Vascular disorders can cause symptoms that bring challenges to your daily life. In some cases, they put you at risk for life-altering complications. At Virginia Mason Franciscan Health, you’ll find experts who understand your needs and deliver services that protect and treat your blood vessels.

Types of vascular disease we treat

You receive exceptional care for common and complex vascular disorders, including:

  • An aneurysm is a weak spot in a blood vessel wall. Some grow over time due to the constant force of blood flow. The weakened tissue may burst (rupture) or a blood clot (thrombosis) could block blood flow. These medical emergencies require immediate treatment. We deliver timely care to repair blood vessels, lowering your risk of rupture. Find out more about aortic and peripheral aneurysm treatments.

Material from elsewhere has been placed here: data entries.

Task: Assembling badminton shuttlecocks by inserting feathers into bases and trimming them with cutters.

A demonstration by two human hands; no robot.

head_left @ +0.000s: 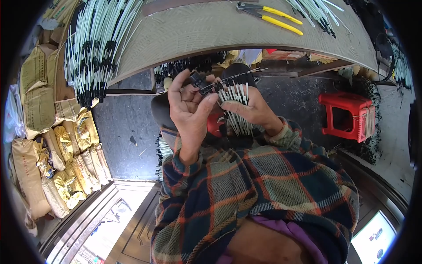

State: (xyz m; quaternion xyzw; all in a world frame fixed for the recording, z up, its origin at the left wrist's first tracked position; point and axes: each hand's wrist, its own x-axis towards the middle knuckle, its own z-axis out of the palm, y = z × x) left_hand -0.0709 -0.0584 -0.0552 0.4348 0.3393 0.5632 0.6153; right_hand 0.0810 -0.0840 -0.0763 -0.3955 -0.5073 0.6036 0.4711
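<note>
My right hand [255, 110] is wrapped round a bundle of thin, pale green-white rods [239, 122], their upper ends fanning out above the thumb. Close beside it, my left hand [189, 105] has its fingers curled, with small black pieces [198, 81] at the fingertips and thumb. From there a thin, dark strip [237, 77] runs out to the right, across the top of the bundle. What these black pieces are, and how they join the rods, is too small to make out. Both hands are over my lap, just below the table edge.
On the grey table [176, 35] lie yellow-handled pliers [272, 18] and a large heap of similar rods with black ends [94, 48]. A red plastic stool [347, 115] stands on the right. Wrapped brown and yellow packages [66, 154] are stacked on the left.
</note>
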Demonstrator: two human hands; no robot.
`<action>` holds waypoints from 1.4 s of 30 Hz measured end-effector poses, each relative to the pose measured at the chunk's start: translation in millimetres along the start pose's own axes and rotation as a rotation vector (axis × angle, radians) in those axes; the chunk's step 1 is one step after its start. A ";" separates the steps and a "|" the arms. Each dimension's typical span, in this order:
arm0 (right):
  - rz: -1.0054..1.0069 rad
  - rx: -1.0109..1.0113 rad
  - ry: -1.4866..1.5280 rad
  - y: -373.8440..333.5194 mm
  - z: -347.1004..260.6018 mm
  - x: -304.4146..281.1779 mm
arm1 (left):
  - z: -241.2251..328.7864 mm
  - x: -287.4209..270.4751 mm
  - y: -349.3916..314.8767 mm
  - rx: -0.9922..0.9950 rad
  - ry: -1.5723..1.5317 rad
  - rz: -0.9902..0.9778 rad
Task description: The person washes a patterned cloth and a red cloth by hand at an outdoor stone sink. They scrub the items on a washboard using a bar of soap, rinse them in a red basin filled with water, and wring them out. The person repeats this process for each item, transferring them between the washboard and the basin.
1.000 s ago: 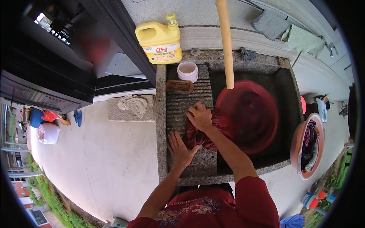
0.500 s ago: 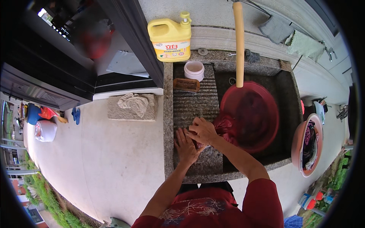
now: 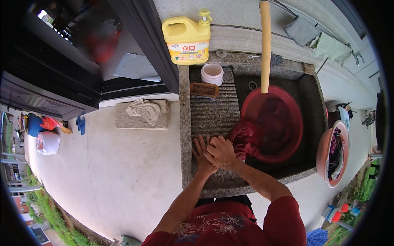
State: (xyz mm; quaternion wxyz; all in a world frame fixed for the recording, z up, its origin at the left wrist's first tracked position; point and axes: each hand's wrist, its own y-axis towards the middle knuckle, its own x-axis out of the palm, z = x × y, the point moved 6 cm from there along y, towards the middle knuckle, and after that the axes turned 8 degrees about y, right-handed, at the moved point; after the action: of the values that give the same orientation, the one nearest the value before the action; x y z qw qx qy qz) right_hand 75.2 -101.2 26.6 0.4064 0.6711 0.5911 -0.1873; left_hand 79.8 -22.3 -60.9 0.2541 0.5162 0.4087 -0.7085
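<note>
My left hand [image 3: 204, 158] lies with fingers spread on the ribbed washboard [image 3: 213, 107] at the left side of a stone sink. Close against it, partly over its thumb side, my right hand [image 3: 222, 153] is closed with bent fingers on a dark red wet cloth [image 3: 244, 138]. The cloth runs from under my hands into a red basin [image 3: 301, 123] of dark water; its part beneath my palms is hidden. Farther up the washboard lie a wooden scrub brush [image 3: 204, 90] and a pale pink round tub [image 3: 212, 74].
A yellow pump jug [image 3: 186, 43] stands at the sink's far left corner. Over the basin hangs a tan hose [image 3: 265, 49]. A pink tub of clothes [image 3: 323, 153] stands beyond the right rim [image 3: 319, 90]. Left of the sink, a stone slab [image 3: 123, 117] bears a rag.
My right hand has come nearer to me, its fingers more curled, and now overlaps my left hand. The view has shifted slightly.
</note>
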 end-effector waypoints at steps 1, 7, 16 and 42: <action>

    Vascular surgeons treat aneurysms that occur outside of the brain, including ones affecting the:

    • Aorta, the large blood vessel that distributes oxygen-rich blood from the heart to the rest of the body
    • Carotid artery, which delivers blood to the brain and face
    • Femoral artery, a vessel near the groin that supplies the legs 
    • Mesenteric artery, which delivers blood to the intestines
    • Popliteal artery, a vessel behind the knee that supplies the legs
    • Splenic artery, which supplies the spleen, as well as part of the pancreas and stomac
  • Your aorta is the largest blood vessel and delivers oxygen-rich blood from the heart to the organs and rest of the body. Aortic disease can cause life-threatening complications, but our knowledgeable team can help lower your risk. We are one of the only programs in the region capable of delivering advanced treatments. Learn more about our coordinated aortic disease care.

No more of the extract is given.